The fact that so much Greek knowledge was transferred to Western Europe via the multi‑faceted culture of the Islamic Middle Ages can be explained by various factors. The first was the tolerance of the victorious Muslims toward the People of the Book, among them Christian Syrian and Arab intellectuals, heirs of the ancient School of Alexandria who went on to teach more secular-minded spirits in Baghdad in the ninth century. Almost the whole syllabus of philosophy and the sciences still alive in late antiquity thus became accessible in good translations and superseded the Indian influences that were more prominent at the beginning of the Abbasid era. Another factor was the eradication of pagan traditions outside the realm of Christian influence, which created a homogeneous cultural area, dominated not only by the Koran and Muslim orthodoxy, but also—especially at the courts—by Aristotelian philosophy and Ptolemaic astronomy. As later in the European enlightenment Socrates became an iconic figure. At the Western margins of this area, where the Muslims had to retreat before an increasing Christian power, Latin Scholasticism acquired treasures of Arabic manuscripts that were translated in due course.

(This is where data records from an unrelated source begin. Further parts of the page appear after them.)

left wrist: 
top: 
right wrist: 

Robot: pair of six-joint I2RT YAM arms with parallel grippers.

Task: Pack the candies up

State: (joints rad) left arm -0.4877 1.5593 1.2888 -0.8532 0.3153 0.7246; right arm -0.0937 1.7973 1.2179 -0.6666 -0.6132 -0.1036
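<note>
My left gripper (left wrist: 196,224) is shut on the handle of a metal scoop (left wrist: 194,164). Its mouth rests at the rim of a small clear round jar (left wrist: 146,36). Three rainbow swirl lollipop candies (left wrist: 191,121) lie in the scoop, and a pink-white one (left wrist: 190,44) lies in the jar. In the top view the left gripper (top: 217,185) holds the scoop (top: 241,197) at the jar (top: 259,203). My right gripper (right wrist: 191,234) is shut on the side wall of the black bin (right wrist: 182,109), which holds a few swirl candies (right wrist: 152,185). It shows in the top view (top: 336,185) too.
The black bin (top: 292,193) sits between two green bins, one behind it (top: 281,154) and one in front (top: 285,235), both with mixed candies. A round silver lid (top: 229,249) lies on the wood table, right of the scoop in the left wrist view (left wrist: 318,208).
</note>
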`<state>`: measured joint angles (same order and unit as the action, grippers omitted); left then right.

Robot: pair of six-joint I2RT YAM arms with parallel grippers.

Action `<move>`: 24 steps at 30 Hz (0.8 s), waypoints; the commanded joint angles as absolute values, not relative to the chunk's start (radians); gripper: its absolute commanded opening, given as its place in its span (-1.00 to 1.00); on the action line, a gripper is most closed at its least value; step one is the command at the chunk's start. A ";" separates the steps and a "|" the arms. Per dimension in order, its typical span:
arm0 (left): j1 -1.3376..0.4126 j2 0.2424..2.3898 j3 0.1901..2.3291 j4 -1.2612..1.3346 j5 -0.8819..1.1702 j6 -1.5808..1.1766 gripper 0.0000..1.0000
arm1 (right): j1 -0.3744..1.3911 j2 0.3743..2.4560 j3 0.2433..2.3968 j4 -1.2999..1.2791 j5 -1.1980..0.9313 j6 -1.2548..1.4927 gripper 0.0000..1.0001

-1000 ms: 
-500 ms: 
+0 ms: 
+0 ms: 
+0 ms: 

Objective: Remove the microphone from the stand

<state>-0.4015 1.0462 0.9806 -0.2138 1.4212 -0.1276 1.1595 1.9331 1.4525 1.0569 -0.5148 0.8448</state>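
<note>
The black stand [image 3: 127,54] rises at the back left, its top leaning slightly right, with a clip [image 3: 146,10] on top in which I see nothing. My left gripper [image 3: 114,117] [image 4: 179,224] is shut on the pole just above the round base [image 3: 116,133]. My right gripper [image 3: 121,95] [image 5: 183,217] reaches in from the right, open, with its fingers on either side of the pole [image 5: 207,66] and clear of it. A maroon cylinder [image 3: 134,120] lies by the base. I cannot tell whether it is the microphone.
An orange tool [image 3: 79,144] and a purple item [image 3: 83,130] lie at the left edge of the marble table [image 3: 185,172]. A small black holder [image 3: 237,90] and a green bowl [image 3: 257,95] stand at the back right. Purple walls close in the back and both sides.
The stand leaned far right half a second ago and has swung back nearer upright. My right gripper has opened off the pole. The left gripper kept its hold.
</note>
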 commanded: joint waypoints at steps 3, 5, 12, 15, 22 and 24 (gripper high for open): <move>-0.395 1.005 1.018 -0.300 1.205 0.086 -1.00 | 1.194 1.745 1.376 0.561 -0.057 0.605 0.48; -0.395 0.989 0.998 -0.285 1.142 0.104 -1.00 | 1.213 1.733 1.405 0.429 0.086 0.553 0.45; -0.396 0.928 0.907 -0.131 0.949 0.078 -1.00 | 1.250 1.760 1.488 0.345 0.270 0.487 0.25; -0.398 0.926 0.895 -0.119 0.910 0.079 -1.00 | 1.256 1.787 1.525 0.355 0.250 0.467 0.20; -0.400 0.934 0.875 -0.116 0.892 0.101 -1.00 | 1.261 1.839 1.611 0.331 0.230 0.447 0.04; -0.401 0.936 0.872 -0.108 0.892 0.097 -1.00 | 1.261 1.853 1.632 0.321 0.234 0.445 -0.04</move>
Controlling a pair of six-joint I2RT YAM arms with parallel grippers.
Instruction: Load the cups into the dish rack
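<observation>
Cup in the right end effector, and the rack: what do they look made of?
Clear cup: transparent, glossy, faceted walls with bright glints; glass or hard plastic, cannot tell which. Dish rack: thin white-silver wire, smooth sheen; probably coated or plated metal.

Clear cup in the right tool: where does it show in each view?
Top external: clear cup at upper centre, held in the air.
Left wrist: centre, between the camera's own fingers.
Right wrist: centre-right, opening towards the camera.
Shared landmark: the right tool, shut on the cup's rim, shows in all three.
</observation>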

13.2 A Special Position of the Christians

Khwarazm, an oasis on the Amu Darya River delta and the site of an ancient culture, was ravaged by various catastrophes over the course of its history. One of these was the Arab conquest in the year 712. The universal scholar al‑Bīrūnī (973–1048), a native of this land, described this event in his Chronology with the following words:

After Quṭayba ibn Muslim al-Bāhilī1 had killed their learned men and priests and had burned their books and writings, they became illiterate and had to rely on memory for the knowledge they required. al-Bīrūnī and Eduard 1923, 48, 12–14

C. E. Bosworth believes this succinct declaration to be exaggerated Bosworth 1978a, 1062. But even a scholar as interested as al‑Bīrūnī in the history of his homeland could not relate more than fragmentary and imprecise accounts about the time before the Islamic conquest, as can be shown today by numismatic research Vaynberg 1977, 80–84. This testifies to the fact that the region suffered from a cultural vacuum that became filled over the course of time with Islamic religion and also with knowledge of non‑Islamic origin contained in Arabic literature, foremost of Greek origin.

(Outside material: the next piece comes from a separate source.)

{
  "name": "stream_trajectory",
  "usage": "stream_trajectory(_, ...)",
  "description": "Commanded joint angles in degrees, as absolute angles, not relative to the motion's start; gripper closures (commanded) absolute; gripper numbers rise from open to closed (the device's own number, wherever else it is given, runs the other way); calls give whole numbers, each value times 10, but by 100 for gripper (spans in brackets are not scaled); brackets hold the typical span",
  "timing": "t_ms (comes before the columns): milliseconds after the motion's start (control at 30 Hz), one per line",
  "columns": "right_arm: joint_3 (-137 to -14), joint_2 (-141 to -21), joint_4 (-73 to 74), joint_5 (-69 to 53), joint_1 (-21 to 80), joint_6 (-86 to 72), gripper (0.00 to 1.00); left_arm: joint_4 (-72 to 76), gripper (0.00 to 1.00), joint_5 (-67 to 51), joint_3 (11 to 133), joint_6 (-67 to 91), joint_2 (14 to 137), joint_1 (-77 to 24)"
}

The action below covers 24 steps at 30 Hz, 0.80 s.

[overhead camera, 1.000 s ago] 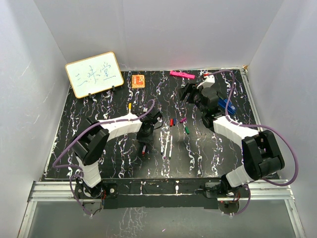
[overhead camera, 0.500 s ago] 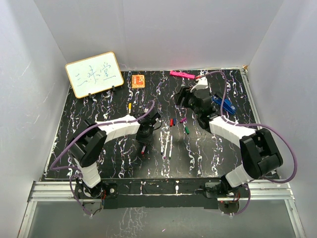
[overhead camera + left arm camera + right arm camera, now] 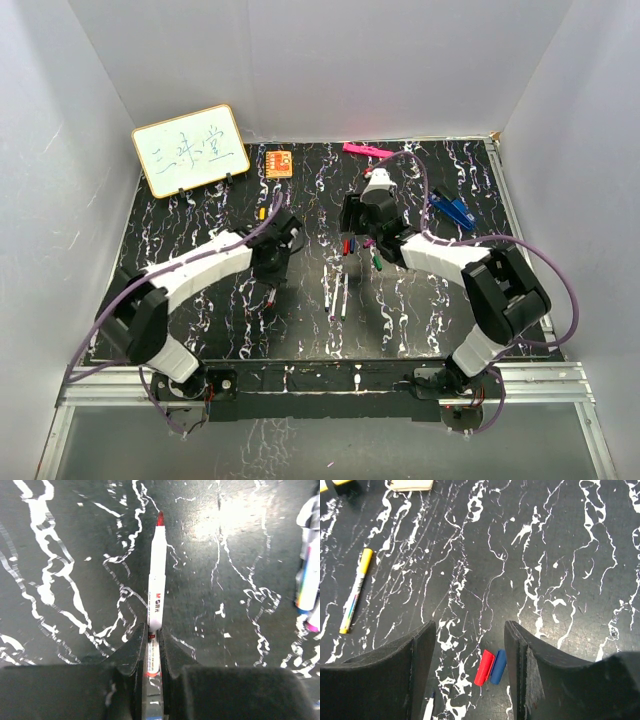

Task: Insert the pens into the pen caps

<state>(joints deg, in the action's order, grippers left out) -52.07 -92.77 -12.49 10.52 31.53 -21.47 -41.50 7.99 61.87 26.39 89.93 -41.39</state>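
My left gripper (image 3: 152, 636) is shut on a white pen with a red tip (image 3: 156, 587); the tip points away from the fingers, just over the table. In the top view it (image 3: 272, 262) is left of centre. My right gripper (image 3: 470, 630) is open above the red cap (image 3: 484, 667) and the blue cap (image 3: 498, 666), which lie side by side between its fingers. In the top view it (image 3: 352, 218) is over these caps (image 3: 349, 245). A purple cap (image 3: 370, 242) and a green cap (image 3: 378, 263) lie to the right. Three pens (image 3: 336, 293) lie at centre. A yellow pen (image 3: 261, 213) lies apart on the left.
A small whiteboard (image 3: 190, 150) stands at the back left, with an orange block (image 3: 279, 162) beside it. A pink marker (image 3: 366, 150) lies at the back edge. A blue clip-like object (image 3: 452, 208) lies at the right. White walls enclose the black marbled table (image 3: 200, 225).
My right gripper has swung left from beside the blue object to above the red and blue caps. My left gripper has moved up and to the left with the red-tipped pen.
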Motion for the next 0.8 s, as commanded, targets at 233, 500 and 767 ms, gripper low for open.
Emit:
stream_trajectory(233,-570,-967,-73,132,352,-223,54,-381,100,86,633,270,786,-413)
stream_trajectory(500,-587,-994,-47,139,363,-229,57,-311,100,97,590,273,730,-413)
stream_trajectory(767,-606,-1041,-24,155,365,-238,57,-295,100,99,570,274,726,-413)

The victorious Muslims had treated the Christians in Egypt, Syria, North Africa and Spain more indulgently. According to the Koran, these populations were not heathens doomed for the sword, but People of the Book, i.e. of a divine revelation prior to the Koran. As such, their educational institutions also remained intact: the School of Alexandria and the Syrian theological academies and hospitals, which were also sites of medical training. In the Abbasid capital of Baghdad, Syrian and Christian Arab intellectuals impressed their keen Muslim pupils with their superior knowledge of Aristotelian philosophy, of Ptolemaic astronomy and of Galenic medicine.

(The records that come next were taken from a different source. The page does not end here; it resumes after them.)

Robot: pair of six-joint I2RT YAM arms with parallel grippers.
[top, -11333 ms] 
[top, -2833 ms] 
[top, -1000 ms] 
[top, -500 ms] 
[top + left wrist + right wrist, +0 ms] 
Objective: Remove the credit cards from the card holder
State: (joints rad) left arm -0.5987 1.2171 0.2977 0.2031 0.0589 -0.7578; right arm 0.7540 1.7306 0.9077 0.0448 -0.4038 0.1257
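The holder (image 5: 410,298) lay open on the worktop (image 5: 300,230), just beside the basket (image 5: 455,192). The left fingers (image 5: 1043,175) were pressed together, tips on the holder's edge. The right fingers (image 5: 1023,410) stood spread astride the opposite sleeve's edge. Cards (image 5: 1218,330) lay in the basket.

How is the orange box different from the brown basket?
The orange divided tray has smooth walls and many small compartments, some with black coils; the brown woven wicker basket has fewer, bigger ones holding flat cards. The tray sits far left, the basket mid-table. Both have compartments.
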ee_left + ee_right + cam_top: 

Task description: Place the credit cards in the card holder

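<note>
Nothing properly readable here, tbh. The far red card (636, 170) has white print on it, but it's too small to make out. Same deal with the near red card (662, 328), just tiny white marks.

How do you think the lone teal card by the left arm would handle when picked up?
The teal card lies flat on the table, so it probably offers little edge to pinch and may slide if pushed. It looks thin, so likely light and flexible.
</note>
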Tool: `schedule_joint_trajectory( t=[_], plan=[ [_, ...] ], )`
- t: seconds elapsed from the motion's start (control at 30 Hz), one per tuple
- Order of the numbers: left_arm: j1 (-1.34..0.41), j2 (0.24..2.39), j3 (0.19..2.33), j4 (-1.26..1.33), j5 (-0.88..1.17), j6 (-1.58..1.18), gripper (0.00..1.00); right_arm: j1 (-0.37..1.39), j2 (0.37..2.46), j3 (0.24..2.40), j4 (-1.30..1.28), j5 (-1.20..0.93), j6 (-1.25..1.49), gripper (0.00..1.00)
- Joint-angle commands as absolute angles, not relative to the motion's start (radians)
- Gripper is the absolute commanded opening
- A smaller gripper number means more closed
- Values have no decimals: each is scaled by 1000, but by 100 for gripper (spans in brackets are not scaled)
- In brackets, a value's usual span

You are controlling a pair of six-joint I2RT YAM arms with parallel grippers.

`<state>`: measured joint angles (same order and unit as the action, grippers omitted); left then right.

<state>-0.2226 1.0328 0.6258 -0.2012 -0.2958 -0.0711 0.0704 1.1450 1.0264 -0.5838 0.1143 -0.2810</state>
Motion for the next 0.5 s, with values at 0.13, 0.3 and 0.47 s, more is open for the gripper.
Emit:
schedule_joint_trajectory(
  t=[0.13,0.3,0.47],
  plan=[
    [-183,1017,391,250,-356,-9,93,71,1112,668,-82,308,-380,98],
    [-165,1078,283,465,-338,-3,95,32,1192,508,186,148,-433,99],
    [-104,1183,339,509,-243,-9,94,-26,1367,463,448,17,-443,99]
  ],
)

Al‑Bīrūnī reports a conflict that had erupted in Baghdad one hundred years previously between the Nestorian Christian philosopher Abū Bishr Mattā ibn Yūnus and the Muʿtazili theologian al-Jubbāʾī. The latter, in this respect still beholden to the worldview of the Koran, did not believe that the Earth is shaped like a sphere and acknowledged before an assembly of scholars, known as a majlis, that he had indignantly ripped out pages on this subject from a tract by Aristotle, at which point the philosopher ridiculed him before the entire assembly al-Bīrūnī and P.G̃. 1962, 158–186. It is understandable that the audience would have been interested in consulting the tracts of Aristotle themselves. Arabic translations of a plenitude of Greek texts were commissioned and well paid. They were copied over and again and so propagated over the entire vast territory of Islam, from Cordoba in the West to Khwarazm in the East. There was some resistance, like that of Marcus Porcius Cato the Elder (234–149 BCE) of Rome who, in a previous age, had battled against what he believed to be the pernicious influence of the Greeks.2 But in both instances the educated class prevailed in appropriating anything that might be of value, rather than simply leaving it in the possession of the subjugated people.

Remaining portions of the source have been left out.